■ Your assignment
Beginning with the first line of the data below, extract each line up to and including the one containing "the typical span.". Copy them exactly and add nothing.
(Information supplied Opens)
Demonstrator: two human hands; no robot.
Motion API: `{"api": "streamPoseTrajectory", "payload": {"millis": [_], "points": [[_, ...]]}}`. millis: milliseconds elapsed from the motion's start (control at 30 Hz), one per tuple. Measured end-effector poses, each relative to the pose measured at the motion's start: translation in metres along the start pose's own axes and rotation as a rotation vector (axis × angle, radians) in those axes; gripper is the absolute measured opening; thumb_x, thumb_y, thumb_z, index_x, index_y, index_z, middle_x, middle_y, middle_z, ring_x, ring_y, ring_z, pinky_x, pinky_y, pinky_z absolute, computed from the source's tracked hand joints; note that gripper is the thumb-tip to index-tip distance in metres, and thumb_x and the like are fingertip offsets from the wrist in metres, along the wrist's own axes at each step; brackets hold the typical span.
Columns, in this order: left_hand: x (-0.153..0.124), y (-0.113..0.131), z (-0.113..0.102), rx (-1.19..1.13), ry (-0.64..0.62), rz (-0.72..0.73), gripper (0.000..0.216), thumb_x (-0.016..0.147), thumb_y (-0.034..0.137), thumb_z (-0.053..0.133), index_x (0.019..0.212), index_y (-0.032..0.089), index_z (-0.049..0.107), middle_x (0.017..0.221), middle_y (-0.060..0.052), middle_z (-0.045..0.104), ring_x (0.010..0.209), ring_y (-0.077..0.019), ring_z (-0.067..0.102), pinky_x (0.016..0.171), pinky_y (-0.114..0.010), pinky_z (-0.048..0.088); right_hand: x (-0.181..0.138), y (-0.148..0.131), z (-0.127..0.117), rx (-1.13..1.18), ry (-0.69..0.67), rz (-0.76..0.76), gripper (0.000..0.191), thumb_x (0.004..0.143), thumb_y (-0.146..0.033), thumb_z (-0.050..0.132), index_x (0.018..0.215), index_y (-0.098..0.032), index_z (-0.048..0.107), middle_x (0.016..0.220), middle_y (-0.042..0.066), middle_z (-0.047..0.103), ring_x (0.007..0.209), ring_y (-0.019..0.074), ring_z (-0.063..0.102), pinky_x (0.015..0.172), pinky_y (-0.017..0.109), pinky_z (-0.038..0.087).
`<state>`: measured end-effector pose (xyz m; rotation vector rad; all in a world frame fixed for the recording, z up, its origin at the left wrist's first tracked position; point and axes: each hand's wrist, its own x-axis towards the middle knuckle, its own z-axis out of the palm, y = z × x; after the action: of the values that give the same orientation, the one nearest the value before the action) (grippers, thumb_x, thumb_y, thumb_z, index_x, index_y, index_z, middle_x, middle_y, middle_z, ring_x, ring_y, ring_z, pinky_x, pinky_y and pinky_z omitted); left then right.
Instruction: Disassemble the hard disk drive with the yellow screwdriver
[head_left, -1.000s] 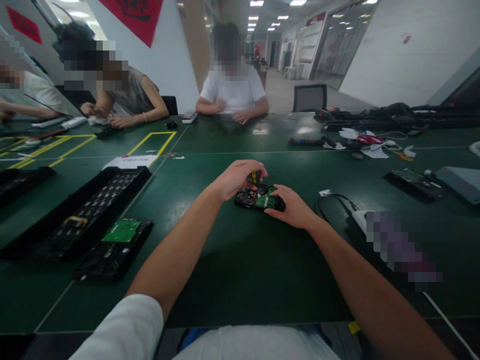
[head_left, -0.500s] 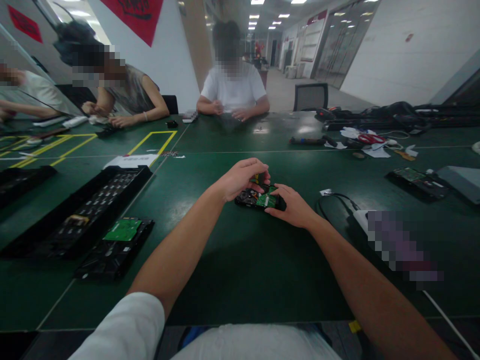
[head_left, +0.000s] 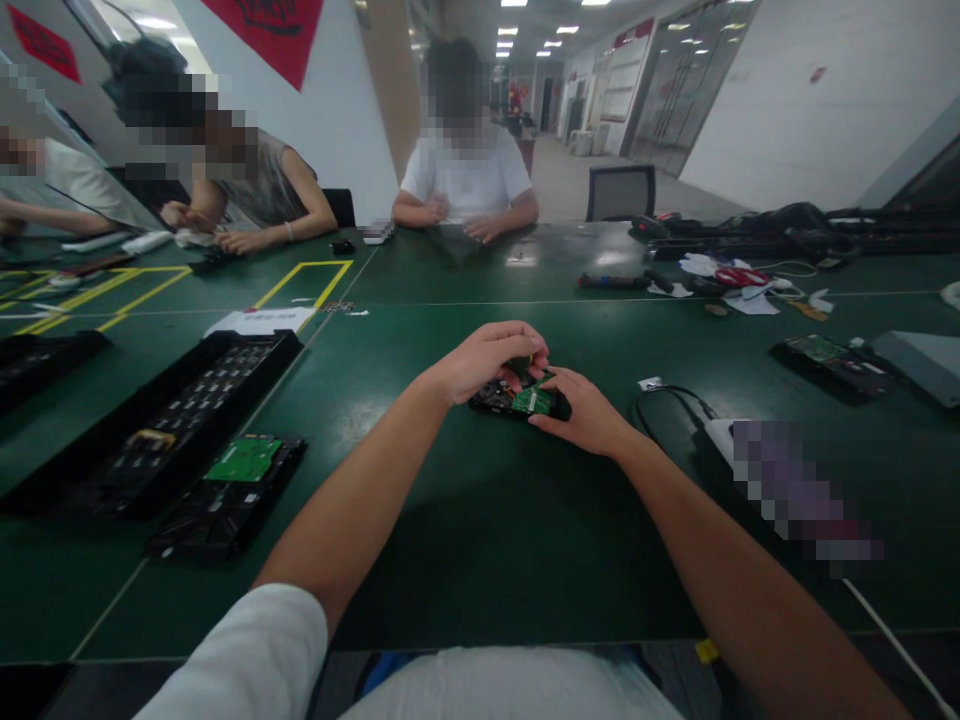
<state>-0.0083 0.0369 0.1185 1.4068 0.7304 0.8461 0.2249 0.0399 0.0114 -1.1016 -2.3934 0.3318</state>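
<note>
Fingers of the left hand [head_left: 495, 362] have shifted slightly rightward along the drive unit [head_left: 525, 400] since a second ago, bringing them closer to the right hand [head_left: 589, 412], which has stayed about where it was. Bent and drawn together, the left fingers pinch a small yellow-marked item [head_left: 533, 358] over the drive unit; the hand hides most of it, so its shape and whether its lower end touches the unit cannot be told. On the right hand, the fingers are parted from the thumb and grasp the unit's right end, fingers on the upper side and thumb near the lower edge.

The drive unit lies flat on the green surface [head_left: 480, 540], in front of the person, its green circuit board facing up between the hands. To the left, well apart, a second drive [head_left: 225, 505] rests board-up beside a long black tray [head_left: 280, 352]. Right of the right hand lies a black cable [head_left: 677, 392], and farther right a third drive [head_left: 829, 365] sits near a grey box [head_left: 924, 362].
</note>
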Motion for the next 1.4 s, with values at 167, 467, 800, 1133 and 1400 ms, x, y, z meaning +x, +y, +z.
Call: {"api": "streamPoseTrajectory", "payload": {"millis": [167, 467, 800, 1133, 1400], "points": [[0.002, -0.002, -0.003, -0.014, 0.081, 0.001, 0.023, 0.089, 0.038, 0.066, 0.085, 0.016, 0.062, 0.092, -0.008, 0.067, 0.083, -0.0171, 0.067, 0.062, -0.026, 0.056, -0.001, -0.001, -0.001, 0.004, -0.007, 0.019, 0.045, 0.088, -0.055, 0.073, 0.120, -0.024, 0.065, 0.145, 0.014, 0.058, 0.144, 0.0347, 0.046, 0.117, 0.058, 0.039], [0.001, 0.001, -0.009, 0.083, 0.162, 0.031, 0.030, 0.088, 0.044, 0.068, 0.093, 0.014, 0.074, 0.105, -0.011, 0.067, 0.093, -0.0178, 0.062, 0.063, -0.024, 0.056, -0.001, -0.001, -0.002, 0.023, 0.001, 0.032, 0.047, 0.087, -0.056, 0.075, 0.120, -0.024, 0.064, 0.148, 0.015, 0.055, 0.144, 0.0355, 0.046, 0.116, 0.060, 0.039], [0.000, -0.001, -0.002, -0.070, 0.027, -0.022, 0.028, 0.088, 0.041, 0.068, 0.097, 0.016, 0.063, 0.087, -0.009, 0.070, 0.081, -0.0191, 0.068, 0.063, -0.029, 0.058, 0.000, -0.002, -0.001, 0.021, 0.005, 0.007, 0.043, 0.089, -0.054, 0.073, 0.120, -0.025, 0.064, 0.142, 0.013, 0.060, 0.144, 0.0339, 0.047, 0.117, 0.057, 0.038], [0.003, -0.001, -0.008, 0.205, 0.172, 0.055, 0.031, 0.088, 0.047, 0.065, 0.086, 0.017, 0.072, 0.096, -0.007, 0.066, 0.087, -0.0161, 0.061, 0.059, -0.021, 0.049, -0.001, -0.001, -0.001, 0.015, 0.010, 0.023, 0.047, 0.087, -0.056, 0.074, 0.120, -0.024, 0.064, 0.147, 0.016, 0.055, 0.144, 0.0347, 0.047, 0.116, 0.058, 0.040], [0.002, -0.004, -0.003, 0.026, 0.034, -0.016, 0.030, 0.089, 0.042, 0.064, 0.094, 0.014, 0.070, 0.089, -0.011, 0.071, 0.078, -0.0174, 0.067, 0.059, -0.025, 0.053, 0.000, -0.001, -0.001, 0.018, 0.000, 0.009, 0.043, 0.088, -0.054, 0.074, 0.120, -0.027, 0.064, 0.144, 0.012, 0.059, 0.145, 0.0348, 0.045, 0.116, 0.061, 0.038]]}}
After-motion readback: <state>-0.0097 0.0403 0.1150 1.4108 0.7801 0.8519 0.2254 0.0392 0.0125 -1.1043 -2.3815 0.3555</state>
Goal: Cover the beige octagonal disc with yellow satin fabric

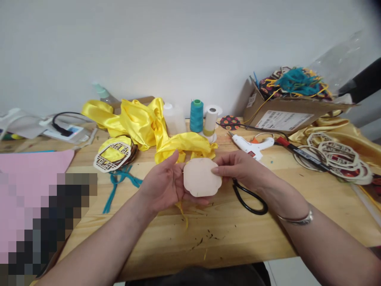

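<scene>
A flat, pale plaque with a scalloped outline (202, 177) is held level above the wooden table. My right hand (236, 169) pinches its right edge between thumb and fingers. Palm up, my left hand (166, 180) lies open under the left side, its fingers beneath the plaque and its thumb raised away. A thin yellow strip (183, 216) hangs below the left hand. Near my right wrist, a black scissors handle (251, 202) rests on the table, its other end hidden. Yellow satin fabric (187, 146) lies just behind both hands.
Left stands a stack of fretwork plaques (113, 155) with a teal tassel (111, 192). Behind are a teal thread cone (196, 116), a white spool (211, 119) and a plastic bottle (174, 119). A glue gun (251, 146), a carton (279, 115) and more fretwork pieces (342, 153) sit right.
</scene>
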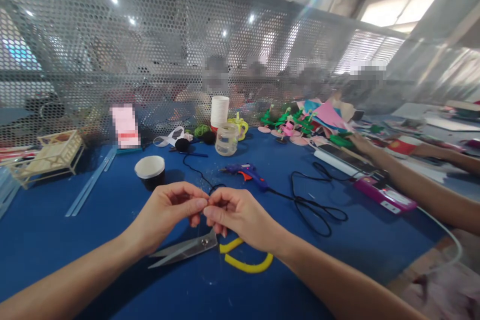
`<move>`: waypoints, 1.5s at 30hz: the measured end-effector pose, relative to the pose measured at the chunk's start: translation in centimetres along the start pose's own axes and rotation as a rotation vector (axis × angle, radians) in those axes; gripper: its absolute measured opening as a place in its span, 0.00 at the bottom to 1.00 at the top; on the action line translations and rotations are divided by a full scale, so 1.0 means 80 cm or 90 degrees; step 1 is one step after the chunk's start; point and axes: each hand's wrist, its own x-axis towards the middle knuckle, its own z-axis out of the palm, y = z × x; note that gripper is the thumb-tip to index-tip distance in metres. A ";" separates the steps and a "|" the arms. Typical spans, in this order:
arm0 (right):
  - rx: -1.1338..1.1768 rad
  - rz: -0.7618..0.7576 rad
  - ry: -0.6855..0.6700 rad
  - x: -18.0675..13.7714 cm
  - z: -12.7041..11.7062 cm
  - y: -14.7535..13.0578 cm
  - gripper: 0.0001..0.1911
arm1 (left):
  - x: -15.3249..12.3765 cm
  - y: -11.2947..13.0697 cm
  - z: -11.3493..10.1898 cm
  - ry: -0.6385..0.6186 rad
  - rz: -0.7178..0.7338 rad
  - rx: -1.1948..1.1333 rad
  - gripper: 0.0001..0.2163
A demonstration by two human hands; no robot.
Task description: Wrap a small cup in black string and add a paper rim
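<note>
My left hand (pixel 174 210) and my right hand (pixel 240 215) meet fingertip to fingertip above the blue table (pixel 123 280). Both are closed in a pinch, and whatever lies between the fingers is too small or hidden to make out. A black strand of yarn (pixel 197 171) runs from near a black yarn ball (pixel 182 144) towards the back of my fingers, where its end is out of sight. Beneath my hands lie scissors with yellow handles (pixel 250 266), their blades (pixel 183 250) partly spread and pointing left.
Behind my hands lie a blue glue gun (pixel 245 172) with a looping black cable, a dark cup (pixel 150 172) with white inside, and a clear jar (pixel 226 140). Glue sticks (pixel 90 185) lie left. At right are a purple power strip (pixel 386 194) and another person's arm (pixel 412 185).
</note>
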 end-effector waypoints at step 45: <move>0.278 0.125 -0.057 0.005 0.015 0.018 0.12 | -0.005 0.001 0.006 0.021 0.002 -0.144 0.06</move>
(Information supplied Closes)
■ Written response
Demonstrator: two human hands; no robot.
Motion API: `{"api": "streamPoseTrajectory", "payload": {"millis": [_], "points": [[_, ...]]}}`. millis: milliseconds elapsed from the motion's start (control at 30 Hz), one per tuple. Measured end-effector poses, each relative to the pose measured at the motion's start: translation in metres along the start pose's own axes and rotation as a rotation vector (axis × angle, radians) in those axes; gripper is the absolute measured opening; thumb_x, thumb_y, thumb_z, index_x, index_y, index_z, middle_x, middle_y, middle_z, ring_x, ring_y, ring_z, pinky_x, pinky_y, pinky_z absolute, computed from the source's tracked hand joints; note that gripper is the thumb-tip to index-tip distance in metres, and thumb_x and the like are fingertip offsets from the wrist in metres, along the wrist's own axes at each step; brackets hold the typical span.

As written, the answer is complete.